What is being asked
Go through the lines below and tally each one holding "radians". Write only the total.

--- Stored data Enclosed Below ---

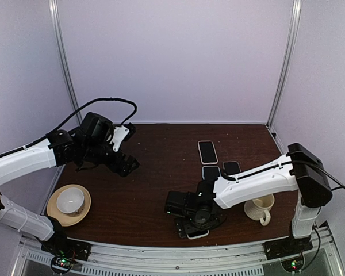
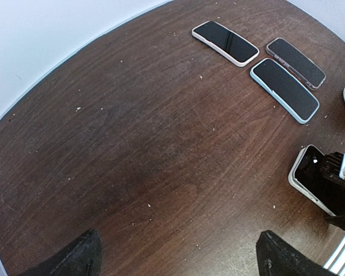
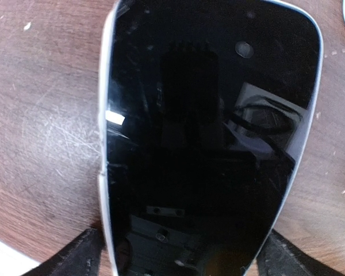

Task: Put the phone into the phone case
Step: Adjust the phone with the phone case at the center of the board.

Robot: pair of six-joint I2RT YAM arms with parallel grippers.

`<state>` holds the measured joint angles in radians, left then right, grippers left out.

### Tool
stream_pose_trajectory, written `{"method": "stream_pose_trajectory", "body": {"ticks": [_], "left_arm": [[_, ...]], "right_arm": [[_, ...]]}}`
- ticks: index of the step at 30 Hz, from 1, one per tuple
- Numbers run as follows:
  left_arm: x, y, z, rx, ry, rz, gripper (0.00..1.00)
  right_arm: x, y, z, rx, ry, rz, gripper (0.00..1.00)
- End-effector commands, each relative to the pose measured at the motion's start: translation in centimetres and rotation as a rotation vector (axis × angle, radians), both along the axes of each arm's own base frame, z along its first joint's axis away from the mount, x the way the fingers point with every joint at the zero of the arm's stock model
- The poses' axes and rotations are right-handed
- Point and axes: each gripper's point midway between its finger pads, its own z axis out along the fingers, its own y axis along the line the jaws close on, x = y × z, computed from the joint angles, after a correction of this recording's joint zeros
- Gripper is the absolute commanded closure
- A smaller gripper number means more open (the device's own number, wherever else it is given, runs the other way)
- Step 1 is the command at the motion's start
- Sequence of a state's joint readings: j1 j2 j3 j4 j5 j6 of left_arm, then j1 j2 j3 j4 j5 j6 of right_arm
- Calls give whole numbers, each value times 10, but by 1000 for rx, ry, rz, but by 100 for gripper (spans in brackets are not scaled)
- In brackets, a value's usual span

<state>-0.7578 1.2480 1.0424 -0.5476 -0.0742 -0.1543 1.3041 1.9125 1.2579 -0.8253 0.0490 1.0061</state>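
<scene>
A phone (image 3: pixel 207 132) with a glossy black screen and a thin white rim lies flat on the dark wooden table, close to the near edge (image 1: pixel 198 233). My right gripper (image 3: pixel 178 256) is low over it and open. One finger (image 3: pixel 75 256) stands just outside each long side. Whether the white rim is a phone case I cannot tell. From the left wrist view the same phone (image 2: pixel 309 171) shows at the right, partly under the right arm. My left gripper (image 1: pixel 126 165) hangs open over the left side of the table, with only bare wood between its fingertips (image 2: pixel 178 259).
Three flat dark slabs lie at the back right: one white-rimmed (image 1: pixel 207 151), one light-blue-rimmed (image 1: pixel 211 172), one brownish-rimmed (image 1: pixel 232 167). A white mug (image 1: pixel 260 208) stands right of the right arm. At the near left stands a cup (image 1: pixel 71 199) on a tan saucer (image 1: pixel 53 208).
</scene>
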Motion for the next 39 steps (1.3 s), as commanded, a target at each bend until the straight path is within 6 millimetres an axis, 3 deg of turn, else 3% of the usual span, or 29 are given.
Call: {"method": "stream_pose_trajectory", "body": {"ticks": [1, 9, 11, 17, 23, 29, 34, 39], "left_arm": [[3, -1, 11, -33, -41, -9, 2], [4, -1, 9, -25, -41, -9, 3], [4, -2, 8, -24, -38, -11, 2], [5, -4, 2, -12, -26, -15, 2], [6, -3, 0, -1, -29, -14, 2], [6, -2, 3, -5, -37, -15, 3], [5, -1, 6, -8, -43, -15, 3], [5, -1, 7, -9, -46, -14, 2]], "right_arm": [[0, -18, -19, -96, -19, -17, 11], [8, -12, 4, -44, -80, 34, 46], [10, -8, 10, -11, -102, 47, 50], [9, -13, 2, 4, -80, 40, 41], [4, -13, -10, 1, -52, 47, 17], [7, -15, 7, -10, -71, 81, 3], [7, -29, 39, 44, -109, 82, 5], [1, -44, 39, 26, -59, 63, 33]]}}
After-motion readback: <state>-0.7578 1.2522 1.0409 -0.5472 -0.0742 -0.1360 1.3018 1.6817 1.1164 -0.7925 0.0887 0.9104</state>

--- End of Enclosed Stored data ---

Answer for this exercise
2